We have commercially run the Sevier River since 1996. Flows are available at Sevier River Water Users Association: Home. The release from Piute Dam is a great indicator of flow, Also under rivers, central, you can see the stream gauge flow above clear creek. This is below the last class 3 section and is the best flow indicator. The river is a tight narrow tecnical fun family river with plenty of play spots for kayakers. We run from 200 cfs up to 2865 cfs. The higher flows call for portage of the highway 89 bridge just past the railroad tunnel. There is free camping along the river, please pack it in, pack it out. The put in is at the county park by Big Rock Candy Mountain. Other put ins for longer trips are upstream and accessed from road way or from the BLM gate at the southern mouth of Marysvale Canyon. We offer paddle rafting and SUP trips.

Don Falkenborg
Always Rafting and Kayaking


----------



## DesertRatonIce (Jan 1, 2015)

Anybody doing any winter hard shell boating? Or does it freeze up all winter?

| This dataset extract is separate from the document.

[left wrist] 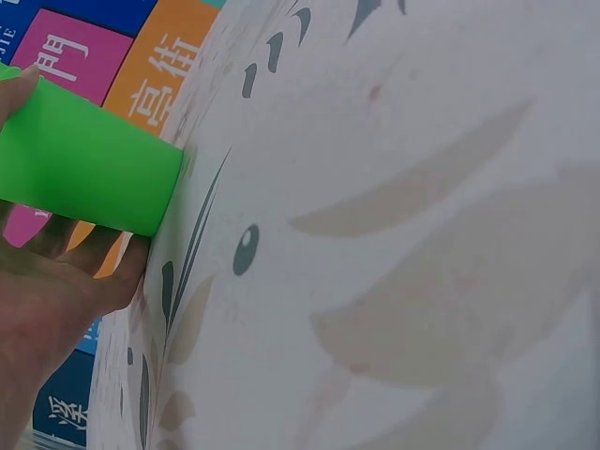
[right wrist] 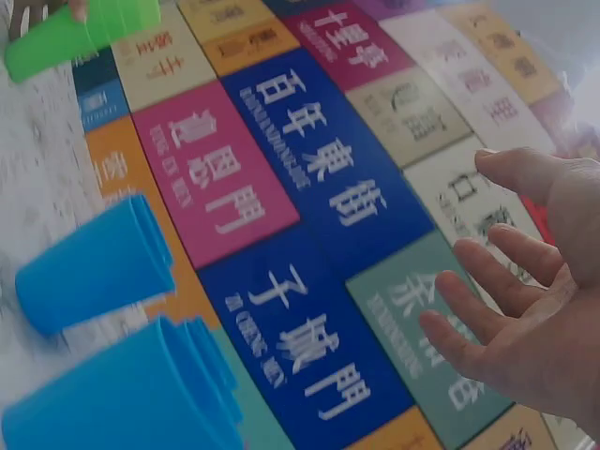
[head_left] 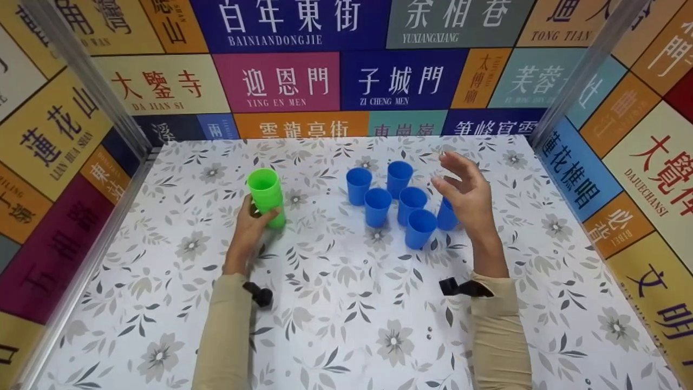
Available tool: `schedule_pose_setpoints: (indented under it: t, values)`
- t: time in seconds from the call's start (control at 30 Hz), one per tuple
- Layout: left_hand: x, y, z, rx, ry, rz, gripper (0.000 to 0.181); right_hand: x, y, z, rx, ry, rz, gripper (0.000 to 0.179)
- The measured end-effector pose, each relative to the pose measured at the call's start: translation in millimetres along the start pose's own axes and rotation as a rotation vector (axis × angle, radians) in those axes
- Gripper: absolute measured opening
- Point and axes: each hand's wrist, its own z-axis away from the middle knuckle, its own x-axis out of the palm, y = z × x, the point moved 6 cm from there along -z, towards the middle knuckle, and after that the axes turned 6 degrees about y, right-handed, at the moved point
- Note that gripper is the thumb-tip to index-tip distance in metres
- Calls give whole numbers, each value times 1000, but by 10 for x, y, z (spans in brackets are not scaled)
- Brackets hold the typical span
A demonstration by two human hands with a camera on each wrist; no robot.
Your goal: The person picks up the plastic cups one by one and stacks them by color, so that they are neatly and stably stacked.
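Note:
On the left of the table stands a stack of green cups [head_left: 265, 187], one nested in another, and my left hand [head_left: 250, 230] grips it low down with the thumb across the near side. The left wrist view shows the lower green cup [left wrist: 89, 155] with its base at the table and fingers below it. My right hand [head_left: 466, 197] is raised at the right with its fingers apart and nothing in them. Beneath and beside it, several blue cups [head_left: 420, 229] stand upright, mouths up, in a loose group. One blue cup [head_left: 446, 215] is partly hidden behind the right hand.
A table cover [head_left: 335, 325] with grey flowers and leaves lies under everything. Panels with Chinese place names [head_left: 276, 81] wall in the back and both sides, and clear posts [head_left: 582, 70] stand at the back corners. Each wrist wears a black strap with a small camera [head_left: 262, 296].

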Motion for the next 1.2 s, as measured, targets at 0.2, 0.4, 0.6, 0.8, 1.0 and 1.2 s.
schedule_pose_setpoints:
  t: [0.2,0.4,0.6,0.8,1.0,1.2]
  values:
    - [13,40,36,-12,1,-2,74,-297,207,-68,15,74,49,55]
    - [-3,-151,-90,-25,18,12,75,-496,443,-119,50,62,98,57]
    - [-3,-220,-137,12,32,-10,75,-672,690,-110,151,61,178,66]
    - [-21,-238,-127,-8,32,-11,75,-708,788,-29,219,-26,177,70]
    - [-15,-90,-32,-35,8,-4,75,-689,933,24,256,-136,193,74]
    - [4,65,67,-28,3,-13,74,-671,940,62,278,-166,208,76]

Woke up this morning at 10:13.


----------



## restrac2000 (Mar 6, 2008)

The flow is principally driven from agricultural releases and a narrow river to boot so I have seen many sections frozen over during winter. I haven't tried fly fishing it in several years but I would assume this year would not be a good one to plan on a winter float. The El Nino pattern is keeping things relatively warm but it does sit at close to 6,000 feet in elevation.


----------